At least 20 calendar days but not more than 60 calendar days before a Redemption
Date, the Issuer shall send, by first-class mail, postage prepaid, to Holders of
Notes to be redeemed at the addresses of such Holders as they appear in the Note
Register, a notice of redemption.

      If fewer than all the Notes are to be redeemed at any time, the Trustee
shall select the Notes to be redeemed pro rata or by lot or by a method that
complies with applicable legal and securities exchange requirements, if any, and
that the Trustee considers fair and appropriate and in accordance with methods
generally used at the time of selection by fiduciaries in similar circumstances.

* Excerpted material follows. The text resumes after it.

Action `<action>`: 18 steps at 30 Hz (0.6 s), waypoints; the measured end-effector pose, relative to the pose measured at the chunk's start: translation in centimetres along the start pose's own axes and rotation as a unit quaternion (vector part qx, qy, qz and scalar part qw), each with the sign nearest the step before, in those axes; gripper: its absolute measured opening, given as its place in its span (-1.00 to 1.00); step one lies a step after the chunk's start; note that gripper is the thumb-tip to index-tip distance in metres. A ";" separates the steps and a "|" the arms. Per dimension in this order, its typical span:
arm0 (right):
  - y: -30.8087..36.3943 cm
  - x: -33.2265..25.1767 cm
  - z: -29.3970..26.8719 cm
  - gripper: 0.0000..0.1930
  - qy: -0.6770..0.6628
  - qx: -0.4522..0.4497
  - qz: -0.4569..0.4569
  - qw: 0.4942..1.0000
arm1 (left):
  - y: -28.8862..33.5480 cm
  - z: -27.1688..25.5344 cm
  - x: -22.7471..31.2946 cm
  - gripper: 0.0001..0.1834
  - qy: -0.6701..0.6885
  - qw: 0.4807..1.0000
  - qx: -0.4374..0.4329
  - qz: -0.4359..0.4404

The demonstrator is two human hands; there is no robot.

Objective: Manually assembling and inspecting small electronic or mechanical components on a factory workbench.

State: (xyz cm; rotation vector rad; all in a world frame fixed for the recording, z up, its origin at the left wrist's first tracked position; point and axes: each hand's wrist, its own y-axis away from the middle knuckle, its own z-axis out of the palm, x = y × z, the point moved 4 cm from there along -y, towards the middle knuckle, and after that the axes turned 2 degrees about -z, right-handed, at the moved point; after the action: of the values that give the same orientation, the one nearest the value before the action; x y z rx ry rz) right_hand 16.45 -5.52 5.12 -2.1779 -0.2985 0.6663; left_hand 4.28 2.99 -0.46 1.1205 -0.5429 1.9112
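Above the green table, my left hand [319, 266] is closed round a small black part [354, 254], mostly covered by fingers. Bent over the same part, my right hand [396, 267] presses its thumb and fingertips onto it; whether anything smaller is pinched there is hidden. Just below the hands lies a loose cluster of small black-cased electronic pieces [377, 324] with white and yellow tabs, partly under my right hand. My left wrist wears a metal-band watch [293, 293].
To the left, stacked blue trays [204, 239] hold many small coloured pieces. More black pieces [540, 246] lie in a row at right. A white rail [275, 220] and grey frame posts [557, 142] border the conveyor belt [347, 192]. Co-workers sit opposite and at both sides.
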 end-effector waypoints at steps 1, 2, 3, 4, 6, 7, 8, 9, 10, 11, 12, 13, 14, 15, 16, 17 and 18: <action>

The Trustee shall make the selection from outstanding Notes not previously
called for redemption; provided, that the Trustee may select for redemption
portions (equal to $1,000 or any integral multiple thereof) of the principal of
Notes that have denominations larger than $1,000 (Notes in denominations of
$1,000 may be redeemed only in whole). If any Note is redeemed subsequent to a
Record Date with respect to any Interest Payment Date specified above and on or
prior to such Interest Payment Date, then any accrued interest will be paid on
such Interest Payment Date to the Holder of the Note on such Record Date. If
money in an amount sufficient to pay the Redemption Price of all Notes (or
portions thereof) to be redeemed on the Redemption Date is deposited with the
Paying Agent on or before the applicable Redemption Date and certain other
conditions are satisfied, interest on the Notes or portions thereof to be
redeemed on the applicable Redemption Date will cease to accrue.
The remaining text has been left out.